--- EXERCISE DIRECTIONS ---
Could the lines from the start of the data through the line with "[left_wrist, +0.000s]" be set down exactly, with no pictures among them?

--- DATASET SECTION ---
══════
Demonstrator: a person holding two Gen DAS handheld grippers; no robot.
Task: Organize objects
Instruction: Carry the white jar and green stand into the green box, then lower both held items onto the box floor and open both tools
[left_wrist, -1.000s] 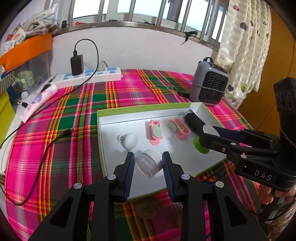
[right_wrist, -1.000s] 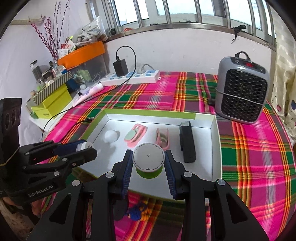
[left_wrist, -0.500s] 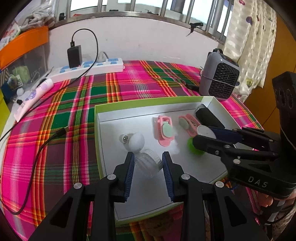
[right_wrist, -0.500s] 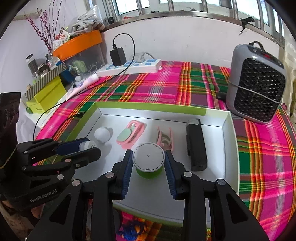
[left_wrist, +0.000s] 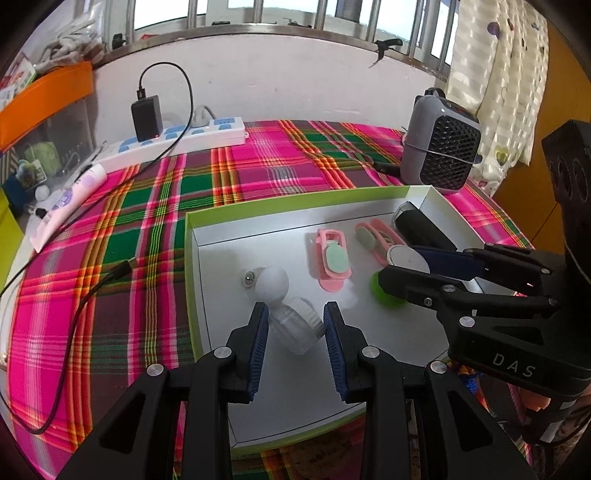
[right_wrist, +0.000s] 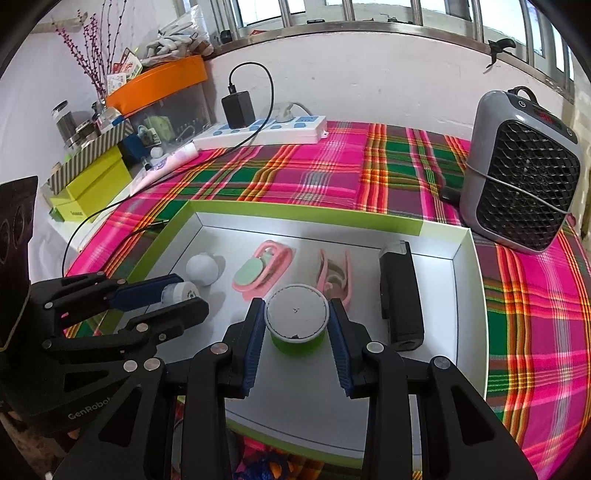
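Left tool (left_wrist: 295, 328) grips a clear ribbed jar (left_wrist: 298, 326) between its pads, above the white tray (left_wrist: 207, 236). Right tool (right_wrist: 296, 325) clamps a green tub (right_wrist: 297, 317) by its sides. Both look light, rigid, probably slippery plastic.

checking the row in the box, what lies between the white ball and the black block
Two pink clips lie side by side between the white ball and the black block, best seen in the right wrist view.

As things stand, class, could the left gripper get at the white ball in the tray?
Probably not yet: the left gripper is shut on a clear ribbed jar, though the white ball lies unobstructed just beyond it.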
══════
--- TASK SOLUTION ---
Demonstrator: a person holding two Gen DAS handheld grippers; no robot.
Task: Organize objects
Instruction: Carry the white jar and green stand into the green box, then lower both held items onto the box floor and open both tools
[left_wrist, -1.000s] 
[right_wrist, -1.000s] 
[left_wrist, -0.500s] 
[right_wrist, -0.500s] 
[left_wrist, +0.000s] 

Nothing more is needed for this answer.